Plaintiff's Assignment of Error No. 3
Lastly, plaintiff contends the trial court erred in failing to conclude that Darryl was permanently and psychologically scarred from the accident and in failing to award damages therefor. The trial court found that the medical evidence failed to establish this contention. The record supports the trial court's conclusion.
Dr. William Fisher, Jr., neurosurgeon, noted that Darryl's neurologic examination was normal, there were no cranial nerve deficits, and the optic discs were normal. There was no motor or sensory loss. An A. C. T. scan of the brain was performed which proved normal as were the skull films. Also, an electroencephalogram was performed which showed normal results.
Dr. Robert Barnes, psychiatrist, saw Darryl in November of 1980. He concluded from his interview that it was not clear whether Darryl was suffering from a mild behavioral disturbance or whether he was suffering from some form of minimal brain damage. Thus, plaintiff's third argument is unsubstantiated.

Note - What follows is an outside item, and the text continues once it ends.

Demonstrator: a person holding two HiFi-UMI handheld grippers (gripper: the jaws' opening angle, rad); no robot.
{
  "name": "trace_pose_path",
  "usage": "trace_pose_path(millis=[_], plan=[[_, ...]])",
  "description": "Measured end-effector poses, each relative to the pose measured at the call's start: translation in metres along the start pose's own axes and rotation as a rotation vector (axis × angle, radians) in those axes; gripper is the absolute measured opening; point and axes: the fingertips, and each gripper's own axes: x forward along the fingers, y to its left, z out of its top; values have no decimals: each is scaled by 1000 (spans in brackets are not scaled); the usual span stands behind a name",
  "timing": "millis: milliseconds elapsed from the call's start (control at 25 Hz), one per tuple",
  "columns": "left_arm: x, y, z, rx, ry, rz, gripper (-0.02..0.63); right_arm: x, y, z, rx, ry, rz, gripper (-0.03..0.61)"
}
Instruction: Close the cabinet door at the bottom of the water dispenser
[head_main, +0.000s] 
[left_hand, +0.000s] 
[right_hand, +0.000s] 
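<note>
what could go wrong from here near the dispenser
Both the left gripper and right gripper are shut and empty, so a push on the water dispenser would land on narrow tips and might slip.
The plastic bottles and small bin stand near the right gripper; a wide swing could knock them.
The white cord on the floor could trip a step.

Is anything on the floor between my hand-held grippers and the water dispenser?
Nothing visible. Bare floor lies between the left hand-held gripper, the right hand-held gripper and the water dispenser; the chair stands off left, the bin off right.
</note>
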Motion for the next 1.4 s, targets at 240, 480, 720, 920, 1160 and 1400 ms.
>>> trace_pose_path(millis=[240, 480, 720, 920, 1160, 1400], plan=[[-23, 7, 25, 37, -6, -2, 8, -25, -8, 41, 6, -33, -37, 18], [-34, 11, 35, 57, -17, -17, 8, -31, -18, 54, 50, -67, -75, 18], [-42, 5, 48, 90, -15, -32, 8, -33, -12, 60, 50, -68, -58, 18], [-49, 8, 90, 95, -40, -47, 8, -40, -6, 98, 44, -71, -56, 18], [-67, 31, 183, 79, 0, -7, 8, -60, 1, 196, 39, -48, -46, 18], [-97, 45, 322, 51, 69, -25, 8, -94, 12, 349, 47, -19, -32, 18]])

Defendants cite Yates v. Tessier, 5 La.App. 214, (2nd Cir. 1926) which they allege to be factually identical to the case at hand. Such is not the case. In Yates, supra, the window was an ordinary window and not the French-door type as in the instant case. The Yates knew the window was hinged at the top and was unfastened at the bottom. It was inaccessible by the child without the assistance of the parents. The parents placed a bed even with the window and then placed the child on the bed. Given the facts in Yates, supra, it cannot be said that the landlord should have reasonably foreseen the accident.
In light of the foregoing, the trial court's judgment should be affirmed in all respects. Appellants are to pay all costs.